At least Gardar Eide Einarsson's nihilistic, oversized abstraction of a civil defense sign finds formal rhyme in his adjacent lightbulb-X sculpture, a bit of self referential call and response. His painting relates not just to the rest of his work, but also to the central "Home Depot" aesthetic of the Biennial.
Olivier Mosset's two huge monochrome canvases at the museum, and his grid of nine blank replacements of military portraits at the Armory, constitute their own special case, deriving from his unique history as the M of the Paris-based BMPT group of the mid-1960s (also including Daniel Buren, Michel Parmentier and Niele Toroni) and their advancement of a mass produced, repetitive, generic abstraction. Mosset himself is a poster boy for the expanded jurisdiction of the Biennial, for that new hybrid, the international "American" artist. Transplanted first to NY and thence to the American Southwest, his conflation of hip Euro/Swiss post-minimalism with a ZZ Top renegade biker ethos is confirmed by his many collaborations with a new generation of artists.
There is, finally, Cheney Thompson, who uses painted elements in his (re)constructions and cannibalizations from previously exhibited work. Which makes ten painters at most, even when they are most generously and inclusively defined, out of a total of 81 Biennial artists. It is a pittance.
Certainly one reason there are so few artists of any stripe in the 2008 edition (a more typical Biennial roster is over 100) is the sheer plethora of installations and separate rooms, which cubbyhole the floor plan and eat up lots of square (and cubic) footage. Even galleries which remain undivided, like the large fourth floor room housing Mosset, Rodney McMillan's black-tentacled wall hanging, and the installations of Ruben Ochoa and Heather Rowe, might have formerly supported the work of seven or eight painters.
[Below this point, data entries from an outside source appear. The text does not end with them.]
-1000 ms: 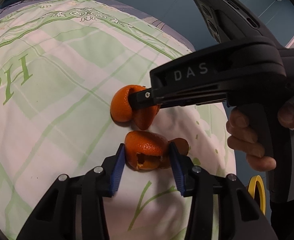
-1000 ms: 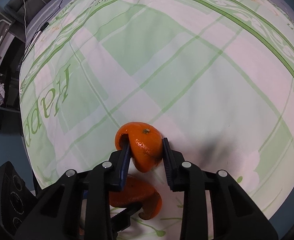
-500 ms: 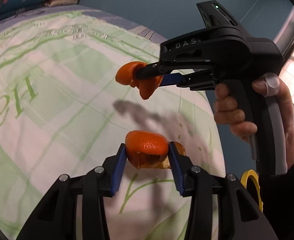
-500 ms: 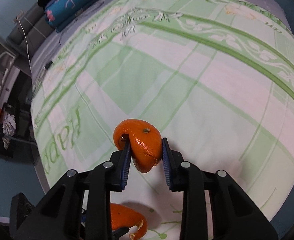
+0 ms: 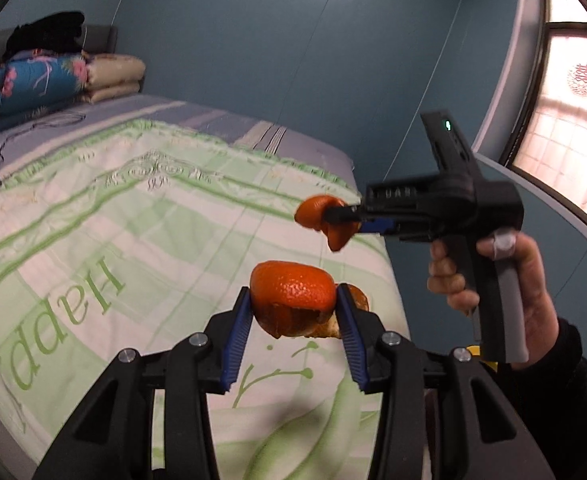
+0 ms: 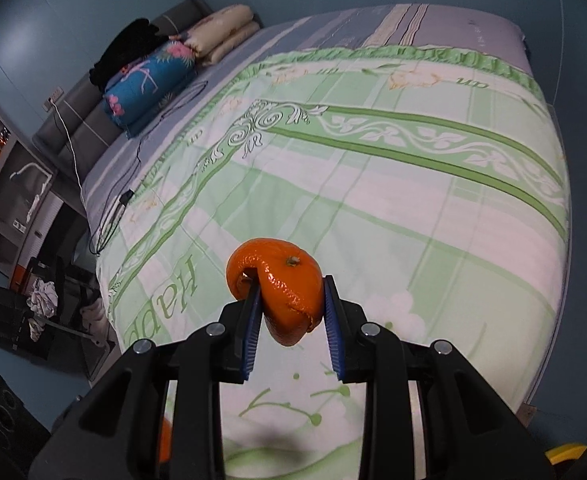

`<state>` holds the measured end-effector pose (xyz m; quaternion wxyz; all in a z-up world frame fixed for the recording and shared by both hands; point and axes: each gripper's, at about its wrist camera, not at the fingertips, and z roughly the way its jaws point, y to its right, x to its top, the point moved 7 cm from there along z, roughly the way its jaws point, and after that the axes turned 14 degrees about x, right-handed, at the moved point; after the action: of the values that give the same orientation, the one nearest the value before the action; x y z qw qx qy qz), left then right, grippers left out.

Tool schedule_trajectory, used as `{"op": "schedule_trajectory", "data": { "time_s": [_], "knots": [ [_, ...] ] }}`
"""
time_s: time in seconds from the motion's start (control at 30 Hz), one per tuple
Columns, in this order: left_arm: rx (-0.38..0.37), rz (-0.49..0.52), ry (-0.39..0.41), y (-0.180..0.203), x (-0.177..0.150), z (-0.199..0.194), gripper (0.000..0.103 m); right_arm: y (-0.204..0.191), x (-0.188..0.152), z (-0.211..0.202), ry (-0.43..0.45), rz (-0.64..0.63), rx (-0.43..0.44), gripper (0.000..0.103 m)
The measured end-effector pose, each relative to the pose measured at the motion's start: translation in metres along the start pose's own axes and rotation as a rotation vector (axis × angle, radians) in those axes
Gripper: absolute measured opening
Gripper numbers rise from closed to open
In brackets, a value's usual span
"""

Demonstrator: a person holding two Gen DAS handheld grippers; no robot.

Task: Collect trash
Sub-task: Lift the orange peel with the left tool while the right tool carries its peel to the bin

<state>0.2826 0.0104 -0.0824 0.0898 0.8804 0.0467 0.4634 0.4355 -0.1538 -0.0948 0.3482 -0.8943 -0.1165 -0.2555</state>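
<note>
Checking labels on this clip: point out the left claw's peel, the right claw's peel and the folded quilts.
left peel (image 5: 293,286), left wrist view, domed top
right peel (image 6: 283,290), right wrist view, outer skin
quilts (image 6: 153,76), right wrist view, blue quilt

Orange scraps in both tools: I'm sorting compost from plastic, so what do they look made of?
Both look like citrus peel. The left tool's peel has glossy, pitted orange skin with a ragged, paler torn edge. The right tool's peel curls on itself and shows a small stem scar.

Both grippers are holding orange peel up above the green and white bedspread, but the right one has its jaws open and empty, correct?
Not quite. The right gripper is shut on its own orange peel, as the right wrist view shows. The left gripper does hold a second peel, both above the bedspread.
</note>
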Motion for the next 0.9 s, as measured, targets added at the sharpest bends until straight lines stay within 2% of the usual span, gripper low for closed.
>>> {"op": "schedule_trajectory", "data": {
  "time_s": [0.23,0.5,0.9],
  "knots": [
    [-0.043,0.029,0.091,0.025,0.015,-0.057,0.04,-0.006,-0.027,-0.07,0.108,0.006,0.021,0.027],
    [-0.082,0.061,0.173,0.056,0.019,-0.11,0.04,-0.007,-0.055,-0.154,0.257,0.006,0.003,0.027],
    [-0.139,0.156,0.229,0.112,0.01,-0.15,0.04,0.008,-0.107,-0.239,0.384,0.009,-0.043,0.027]
  ]
}}
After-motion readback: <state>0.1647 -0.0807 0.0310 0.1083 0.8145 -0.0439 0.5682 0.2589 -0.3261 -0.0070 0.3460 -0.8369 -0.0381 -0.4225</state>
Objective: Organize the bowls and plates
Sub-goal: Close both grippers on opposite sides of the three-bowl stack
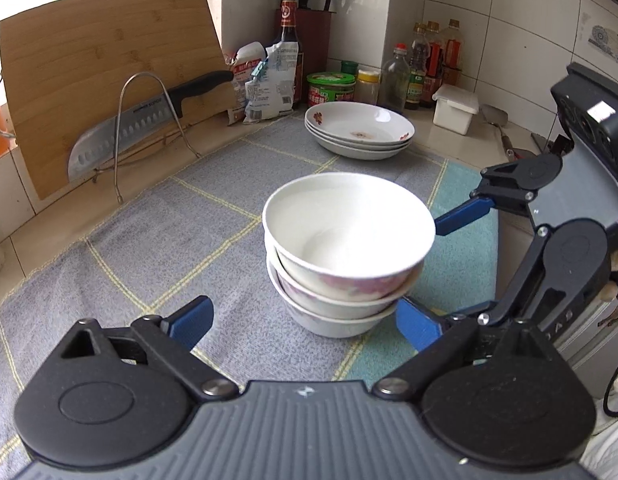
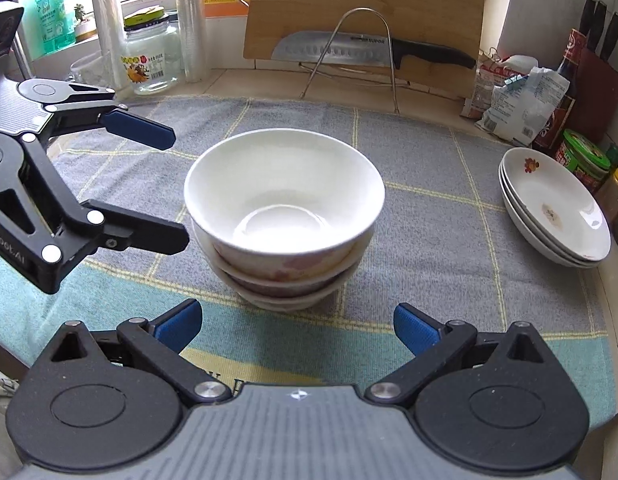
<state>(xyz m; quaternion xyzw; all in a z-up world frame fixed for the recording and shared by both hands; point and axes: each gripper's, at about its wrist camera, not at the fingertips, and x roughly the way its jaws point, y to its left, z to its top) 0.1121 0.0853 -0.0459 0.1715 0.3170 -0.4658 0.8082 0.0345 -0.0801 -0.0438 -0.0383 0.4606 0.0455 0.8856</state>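
The stacked bowls sit mid-frame on the checked cloth covering the bench, with the stacked plates at the right edge. Left claw and right claw both gape wide, holding nothing.

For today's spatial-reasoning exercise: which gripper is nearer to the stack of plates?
Right, by a small margin and hard to call. The right gripper sits on the bowl stack's side facing the stack of plates; the left gripper flanks the bowls' far side.
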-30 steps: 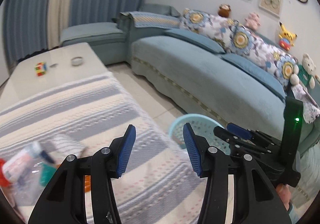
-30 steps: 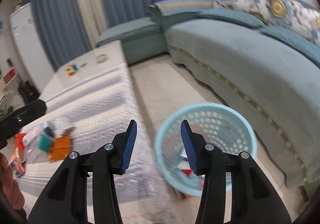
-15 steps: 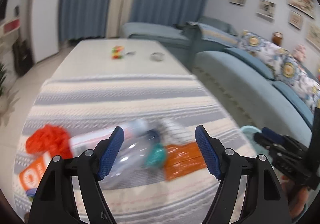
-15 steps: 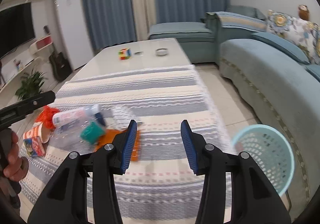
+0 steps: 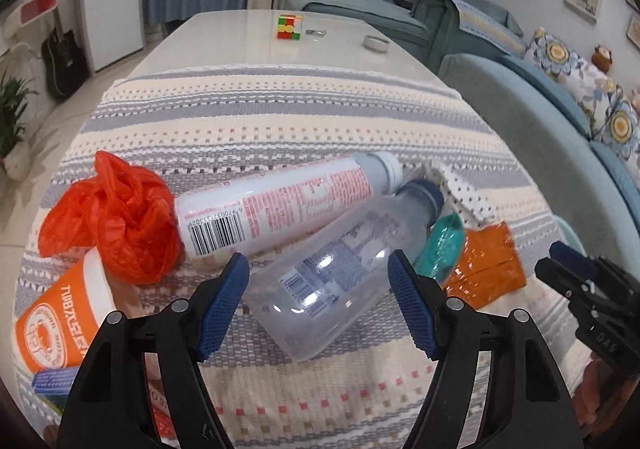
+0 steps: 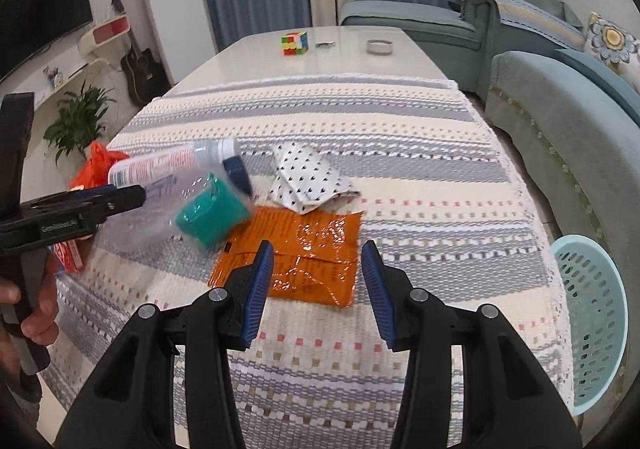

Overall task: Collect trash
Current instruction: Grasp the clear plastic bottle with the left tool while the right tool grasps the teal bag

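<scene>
The worktop [image 6: 400,45] carries a striped cloth [image 6: 360,137], and nearly all the trash lies on it, uncollected. The pale blue basket [image 6: 592,313] stands on the floor just off the worktop's right edge; its inside cannot be seen from here.

Items on the cloth, largest first: a clear plastic bottle [image 5: 344,269] on its side, leaning against a white spray can [image 5: 280,205]; an orange paper cup [image 5: 64,321] at the near left edge; a crumpled red plastic bag [image 5: 112,221] above it; a flat orange foil packet [image 6: 296,261]; a spotted wrapper [image 6: 308,177]; a small teal piece [image 6: 212,217].

The left tongs [image 5: 320,305] are apart to either side of the clear bottle and closing, the pads not yet pressing on it. The right tongs [image 6: 316,289] stand at a moderate gap, empty, poised over the orange packet.

Judgement: collection is at an early-to-middle stage. Seven items remain; the bottle and packet look next.
</scene>
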Action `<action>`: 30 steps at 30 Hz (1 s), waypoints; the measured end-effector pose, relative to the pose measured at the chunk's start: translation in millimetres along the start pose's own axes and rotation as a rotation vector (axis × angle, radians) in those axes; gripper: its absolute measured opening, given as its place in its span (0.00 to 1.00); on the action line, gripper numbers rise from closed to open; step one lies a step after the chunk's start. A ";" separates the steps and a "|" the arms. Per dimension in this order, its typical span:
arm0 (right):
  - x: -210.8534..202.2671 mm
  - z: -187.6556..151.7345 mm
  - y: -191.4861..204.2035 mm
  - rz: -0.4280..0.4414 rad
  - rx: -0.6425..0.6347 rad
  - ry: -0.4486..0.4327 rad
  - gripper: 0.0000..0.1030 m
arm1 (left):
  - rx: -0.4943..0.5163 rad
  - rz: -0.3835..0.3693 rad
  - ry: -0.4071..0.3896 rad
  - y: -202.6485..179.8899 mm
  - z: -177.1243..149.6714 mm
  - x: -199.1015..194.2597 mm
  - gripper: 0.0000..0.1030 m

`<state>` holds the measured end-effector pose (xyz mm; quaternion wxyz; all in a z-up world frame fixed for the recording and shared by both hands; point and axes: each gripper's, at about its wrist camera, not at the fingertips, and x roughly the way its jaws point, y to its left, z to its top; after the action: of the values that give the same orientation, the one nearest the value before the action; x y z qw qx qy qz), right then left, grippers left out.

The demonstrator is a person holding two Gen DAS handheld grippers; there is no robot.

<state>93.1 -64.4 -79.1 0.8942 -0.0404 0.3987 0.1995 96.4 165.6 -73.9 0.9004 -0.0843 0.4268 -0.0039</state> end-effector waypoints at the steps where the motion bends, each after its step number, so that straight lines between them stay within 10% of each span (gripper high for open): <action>1: 0.7 -0.5 0.1 0.001 0.000 0.002 0.41 | 0.010 -0.002 0.005 -0.6 -1.1 0.3 0.64; 8: -1.8 -0.1 -2.8 0.039 0.031 0.008 0.41 | 0.093 -0.123 0.109 -27.6 -17.0 -10.8 0.60; 17: -6.9 12.4 6.5 0.067 -0.003 0.005 0.41 | 0.188 -0.045 0.171 -56.5 -9.4 33.9 0.60; 30: 18.2 10.9 16.0 0.140 0.021 0.067 0.41 | 0.054 -0.091 0.094 -30.0 -39.8 11.7 0.53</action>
<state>105.5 -41.3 -83.6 0.8646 -0.0096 0.4324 0.2558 75.2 129.2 -103.0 0.8801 -0.0790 0.4643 -0.0604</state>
But that was in a galaxy long ago and far away, when painting was the dominant medium, when the work was hung together in large spaces precisely so that it might visually interact, when paintings needed to be viewed comparatively, facing off against each other, creating dialog and a dialectic, a conversation considered essential for the development of art.
When was the last Biennial of this type? Perhaps the one Klaus Kertess put up in 1995? The drastic reduction of painting in the current exhibition, and its sheer physical isolation, would seem to indicate not so much fear of the medium (although there might be some of that) as scorn for its commonality and accessibility. The curators are essentially saying to young artists: "You just paint??!! Get with the new breed, baby!". But whether it is fear or scorn, one thing is obvious. The curators of the 2008 Whitney Biennial, for all their other virtues, do not know how to approach the art world's oldest medium, have little feeling for it, and hardly know what to do with a painting when confronted by one in the dark alley of art history.
Re: On (the Lack of) Painting at the 2008 Biennial
I enjoyed this polemic.
In a time when painting is everywhere in the art world once more, it does indeed seem that the Whitney is confused as to how to handle the medium.
Maybe we, and the curators, are just so used to 'biennale art' being installed on a grand scale, we forgot how to approach painting?